## [Assignment]
Word for word, retype the first line of the records and every following line through the one containing "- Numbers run".
##### The data
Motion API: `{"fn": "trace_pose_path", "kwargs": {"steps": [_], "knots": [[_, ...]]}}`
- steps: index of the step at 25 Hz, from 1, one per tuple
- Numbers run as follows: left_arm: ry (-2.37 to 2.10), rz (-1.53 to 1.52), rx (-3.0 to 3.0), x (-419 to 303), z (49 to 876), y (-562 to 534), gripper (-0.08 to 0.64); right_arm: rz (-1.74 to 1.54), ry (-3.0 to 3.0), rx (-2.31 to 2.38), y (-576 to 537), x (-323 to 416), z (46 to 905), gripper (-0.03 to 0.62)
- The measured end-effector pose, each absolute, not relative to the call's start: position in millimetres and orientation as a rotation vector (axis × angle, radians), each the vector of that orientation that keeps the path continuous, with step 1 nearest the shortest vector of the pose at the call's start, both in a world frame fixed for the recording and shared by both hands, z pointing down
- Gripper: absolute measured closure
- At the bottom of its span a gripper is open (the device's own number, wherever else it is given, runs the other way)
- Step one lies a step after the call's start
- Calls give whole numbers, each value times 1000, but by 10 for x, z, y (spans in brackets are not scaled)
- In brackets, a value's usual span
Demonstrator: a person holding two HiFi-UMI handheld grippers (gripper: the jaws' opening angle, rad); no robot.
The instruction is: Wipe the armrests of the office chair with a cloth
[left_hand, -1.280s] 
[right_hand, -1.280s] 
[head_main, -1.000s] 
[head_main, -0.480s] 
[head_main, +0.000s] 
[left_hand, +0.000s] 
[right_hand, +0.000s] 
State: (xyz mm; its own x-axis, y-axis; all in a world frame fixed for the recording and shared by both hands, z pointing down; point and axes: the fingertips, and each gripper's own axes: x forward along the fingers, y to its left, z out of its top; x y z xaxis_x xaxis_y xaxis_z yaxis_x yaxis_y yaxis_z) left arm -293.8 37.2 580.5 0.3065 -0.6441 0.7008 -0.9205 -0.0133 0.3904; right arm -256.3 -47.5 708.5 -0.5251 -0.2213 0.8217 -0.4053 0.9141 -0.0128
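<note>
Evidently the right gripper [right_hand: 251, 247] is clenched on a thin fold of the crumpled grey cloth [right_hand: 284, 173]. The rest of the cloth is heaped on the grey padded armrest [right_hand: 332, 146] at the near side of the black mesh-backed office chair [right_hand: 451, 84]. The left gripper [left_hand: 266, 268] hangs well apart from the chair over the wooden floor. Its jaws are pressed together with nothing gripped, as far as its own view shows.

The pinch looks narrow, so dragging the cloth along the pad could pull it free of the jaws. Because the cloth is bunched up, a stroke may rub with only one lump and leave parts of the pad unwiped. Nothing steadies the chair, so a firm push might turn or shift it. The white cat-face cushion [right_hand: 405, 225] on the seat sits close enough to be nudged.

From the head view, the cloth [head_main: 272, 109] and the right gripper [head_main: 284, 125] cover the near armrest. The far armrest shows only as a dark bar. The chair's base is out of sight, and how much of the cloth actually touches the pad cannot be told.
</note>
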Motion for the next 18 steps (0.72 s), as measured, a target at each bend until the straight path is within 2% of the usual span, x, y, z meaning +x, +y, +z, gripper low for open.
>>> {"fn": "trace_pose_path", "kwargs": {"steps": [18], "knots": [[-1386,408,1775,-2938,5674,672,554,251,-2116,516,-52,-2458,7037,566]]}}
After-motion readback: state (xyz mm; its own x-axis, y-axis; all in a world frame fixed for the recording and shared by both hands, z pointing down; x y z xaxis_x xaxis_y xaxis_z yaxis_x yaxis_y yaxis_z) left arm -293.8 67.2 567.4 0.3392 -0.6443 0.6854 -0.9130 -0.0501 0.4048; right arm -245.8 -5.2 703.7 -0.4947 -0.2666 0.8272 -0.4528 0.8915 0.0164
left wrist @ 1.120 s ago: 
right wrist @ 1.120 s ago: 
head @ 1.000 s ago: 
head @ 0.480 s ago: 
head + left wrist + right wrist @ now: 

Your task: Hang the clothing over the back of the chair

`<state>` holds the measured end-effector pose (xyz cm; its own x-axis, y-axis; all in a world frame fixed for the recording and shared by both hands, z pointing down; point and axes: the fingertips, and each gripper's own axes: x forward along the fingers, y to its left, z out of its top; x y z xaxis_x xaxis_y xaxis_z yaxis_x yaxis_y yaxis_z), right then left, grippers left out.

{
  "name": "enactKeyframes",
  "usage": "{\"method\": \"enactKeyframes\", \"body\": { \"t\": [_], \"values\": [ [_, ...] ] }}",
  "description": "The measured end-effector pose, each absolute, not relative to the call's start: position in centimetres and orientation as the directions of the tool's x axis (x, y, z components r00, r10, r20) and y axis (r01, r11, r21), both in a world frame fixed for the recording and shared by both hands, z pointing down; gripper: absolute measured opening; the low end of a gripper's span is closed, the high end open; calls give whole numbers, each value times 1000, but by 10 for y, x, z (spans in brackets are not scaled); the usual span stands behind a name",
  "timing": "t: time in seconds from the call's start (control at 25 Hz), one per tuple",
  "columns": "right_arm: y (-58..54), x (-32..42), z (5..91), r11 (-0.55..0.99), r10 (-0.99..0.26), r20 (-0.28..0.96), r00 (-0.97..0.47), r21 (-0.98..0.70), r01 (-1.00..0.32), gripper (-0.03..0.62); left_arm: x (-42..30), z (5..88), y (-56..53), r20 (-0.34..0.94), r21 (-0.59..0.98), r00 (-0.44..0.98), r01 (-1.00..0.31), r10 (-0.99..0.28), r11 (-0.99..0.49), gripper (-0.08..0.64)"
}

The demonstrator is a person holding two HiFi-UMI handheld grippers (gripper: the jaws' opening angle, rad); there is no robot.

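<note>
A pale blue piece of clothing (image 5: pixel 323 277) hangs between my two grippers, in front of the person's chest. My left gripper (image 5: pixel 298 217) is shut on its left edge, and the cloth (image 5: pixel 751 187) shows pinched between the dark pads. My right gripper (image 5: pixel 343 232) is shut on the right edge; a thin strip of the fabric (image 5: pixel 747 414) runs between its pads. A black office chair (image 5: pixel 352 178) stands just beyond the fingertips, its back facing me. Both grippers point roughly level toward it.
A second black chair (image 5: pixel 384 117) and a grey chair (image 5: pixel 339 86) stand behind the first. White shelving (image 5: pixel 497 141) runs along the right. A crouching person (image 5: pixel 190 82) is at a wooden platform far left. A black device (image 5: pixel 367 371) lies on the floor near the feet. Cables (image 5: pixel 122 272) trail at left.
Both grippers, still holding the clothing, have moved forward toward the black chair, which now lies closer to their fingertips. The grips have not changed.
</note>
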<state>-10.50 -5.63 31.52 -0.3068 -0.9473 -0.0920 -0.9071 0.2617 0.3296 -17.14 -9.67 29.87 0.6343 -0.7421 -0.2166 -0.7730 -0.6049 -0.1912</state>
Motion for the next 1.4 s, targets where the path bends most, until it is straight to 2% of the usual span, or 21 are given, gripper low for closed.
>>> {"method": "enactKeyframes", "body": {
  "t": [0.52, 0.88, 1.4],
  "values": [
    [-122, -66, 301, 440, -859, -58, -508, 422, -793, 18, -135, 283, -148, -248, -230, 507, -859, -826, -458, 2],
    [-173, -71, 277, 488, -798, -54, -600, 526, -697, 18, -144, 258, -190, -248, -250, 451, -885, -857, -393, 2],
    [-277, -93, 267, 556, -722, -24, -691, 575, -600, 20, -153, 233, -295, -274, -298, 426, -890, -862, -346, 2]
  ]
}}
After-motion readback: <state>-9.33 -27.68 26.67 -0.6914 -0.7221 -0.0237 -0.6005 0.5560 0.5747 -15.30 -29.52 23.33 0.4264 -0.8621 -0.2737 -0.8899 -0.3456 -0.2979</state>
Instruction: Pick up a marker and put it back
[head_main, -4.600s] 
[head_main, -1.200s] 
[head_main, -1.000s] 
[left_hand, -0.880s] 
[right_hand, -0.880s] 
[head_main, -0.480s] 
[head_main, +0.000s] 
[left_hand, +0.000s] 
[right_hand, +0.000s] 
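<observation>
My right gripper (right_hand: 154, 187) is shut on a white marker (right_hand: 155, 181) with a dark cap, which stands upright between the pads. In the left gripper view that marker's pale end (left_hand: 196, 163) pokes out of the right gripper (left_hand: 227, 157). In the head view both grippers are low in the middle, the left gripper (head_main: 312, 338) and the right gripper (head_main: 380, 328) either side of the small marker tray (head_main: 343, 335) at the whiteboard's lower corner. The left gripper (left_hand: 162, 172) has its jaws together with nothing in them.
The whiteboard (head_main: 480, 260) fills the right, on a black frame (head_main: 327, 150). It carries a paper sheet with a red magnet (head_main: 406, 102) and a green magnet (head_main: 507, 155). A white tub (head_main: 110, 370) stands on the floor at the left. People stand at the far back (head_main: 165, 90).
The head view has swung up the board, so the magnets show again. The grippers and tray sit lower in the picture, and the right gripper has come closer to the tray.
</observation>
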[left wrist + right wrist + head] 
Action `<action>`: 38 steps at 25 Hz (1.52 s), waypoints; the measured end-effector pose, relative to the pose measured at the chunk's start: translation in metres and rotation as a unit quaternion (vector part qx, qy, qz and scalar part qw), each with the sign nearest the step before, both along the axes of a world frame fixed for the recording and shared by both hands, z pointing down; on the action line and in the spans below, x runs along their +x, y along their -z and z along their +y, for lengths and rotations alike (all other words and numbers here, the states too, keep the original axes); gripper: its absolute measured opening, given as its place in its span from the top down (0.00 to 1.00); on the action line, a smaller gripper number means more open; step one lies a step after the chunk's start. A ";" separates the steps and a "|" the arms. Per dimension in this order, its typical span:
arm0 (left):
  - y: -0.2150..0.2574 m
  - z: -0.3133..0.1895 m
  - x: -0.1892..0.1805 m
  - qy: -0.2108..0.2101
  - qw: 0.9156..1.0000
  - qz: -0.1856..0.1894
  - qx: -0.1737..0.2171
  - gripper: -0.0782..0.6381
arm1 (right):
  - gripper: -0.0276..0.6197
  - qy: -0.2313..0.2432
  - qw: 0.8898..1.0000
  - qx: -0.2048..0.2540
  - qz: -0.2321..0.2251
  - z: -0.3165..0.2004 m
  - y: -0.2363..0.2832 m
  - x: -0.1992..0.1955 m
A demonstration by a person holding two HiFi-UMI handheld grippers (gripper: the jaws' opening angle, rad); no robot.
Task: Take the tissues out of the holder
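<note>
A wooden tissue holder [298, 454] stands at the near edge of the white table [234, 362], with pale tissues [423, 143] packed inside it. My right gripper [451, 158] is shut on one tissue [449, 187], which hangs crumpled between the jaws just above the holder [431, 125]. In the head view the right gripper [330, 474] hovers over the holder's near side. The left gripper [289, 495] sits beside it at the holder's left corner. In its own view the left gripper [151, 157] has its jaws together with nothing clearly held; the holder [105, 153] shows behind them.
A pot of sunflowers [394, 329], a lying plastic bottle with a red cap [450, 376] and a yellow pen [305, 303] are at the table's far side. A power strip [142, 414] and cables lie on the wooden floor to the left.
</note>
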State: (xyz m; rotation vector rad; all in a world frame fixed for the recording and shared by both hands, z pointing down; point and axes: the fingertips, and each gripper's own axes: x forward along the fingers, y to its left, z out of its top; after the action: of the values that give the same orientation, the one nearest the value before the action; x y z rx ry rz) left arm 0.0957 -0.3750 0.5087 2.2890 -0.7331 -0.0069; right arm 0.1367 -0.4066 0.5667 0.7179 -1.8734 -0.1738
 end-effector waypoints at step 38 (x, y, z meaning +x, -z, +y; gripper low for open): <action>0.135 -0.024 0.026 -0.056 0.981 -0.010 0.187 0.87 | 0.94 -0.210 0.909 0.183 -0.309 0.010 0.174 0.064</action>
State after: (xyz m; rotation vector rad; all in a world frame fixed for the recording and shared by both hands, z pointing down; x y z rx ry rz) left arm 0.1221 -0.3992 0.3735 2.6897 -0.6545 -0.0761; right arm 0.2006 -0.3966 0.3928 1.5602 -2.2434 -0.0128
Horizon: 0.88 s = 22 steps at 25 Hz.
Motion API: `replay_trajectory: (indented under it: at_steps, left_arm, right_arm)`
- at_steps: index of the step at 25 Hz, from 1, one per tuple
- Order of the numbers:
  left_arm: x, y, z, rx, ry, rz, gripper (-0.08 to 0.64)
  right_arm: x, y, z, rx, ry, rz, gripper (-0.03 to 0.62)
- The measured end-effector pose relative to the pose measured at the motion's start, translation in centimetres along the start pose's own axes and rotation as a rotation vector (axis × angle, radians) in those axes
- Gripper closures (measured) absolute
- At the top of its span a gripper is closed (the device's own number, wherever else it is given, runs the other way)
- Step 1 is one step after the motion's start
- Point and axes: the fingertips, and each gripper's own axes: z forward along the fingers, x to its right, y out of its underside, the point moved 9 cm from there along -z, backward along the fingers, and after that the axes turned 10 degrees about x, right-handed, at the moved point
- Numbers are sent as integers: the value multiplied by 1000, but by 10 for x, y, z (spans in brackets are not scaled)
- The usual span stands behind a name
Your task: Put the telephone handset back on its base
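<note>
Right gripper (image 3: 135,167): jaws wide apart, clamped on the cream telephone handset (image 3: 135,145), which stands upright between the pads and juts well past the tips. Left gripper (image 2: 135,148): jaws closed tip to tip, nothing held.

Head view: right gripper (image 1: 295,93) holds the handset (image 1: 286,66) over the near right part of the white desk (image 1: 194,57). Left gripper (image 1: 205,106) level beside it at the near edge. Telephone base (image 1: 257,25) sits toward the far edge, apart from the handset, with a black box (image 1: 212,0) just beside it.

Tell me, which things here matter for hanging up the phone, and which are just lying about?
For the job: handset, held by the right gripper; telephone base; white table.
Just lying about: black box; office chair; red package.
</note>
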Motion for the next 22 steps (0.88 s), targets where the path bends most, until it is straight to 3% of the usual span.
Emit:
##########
## [Answer for the task]
Motion API: `{"fn": "trace_pose_path", "kwargs": {"steps": [_], "knots": [[_, ...]]}}`
- steps: index of the step at 25 Hz, from 1, one per tuple
- Numbers run as follows: left_arm: ry (-2.37 to 2.10), rz (-1.53 to 1.52), rx (-3.0 to 3.0), x (-419 to 303), z (49 to 876), y (-562 to 534), gripper (-0.08 to 0.64); right_arm: rz (-1.74 to 1.54), ry (-3.0 to 3.0), rx (-2.31 to 2.38), y (-576 to 537), x (-323 to 416), z (46 to 905), gripper (-0.03 to 0.62)

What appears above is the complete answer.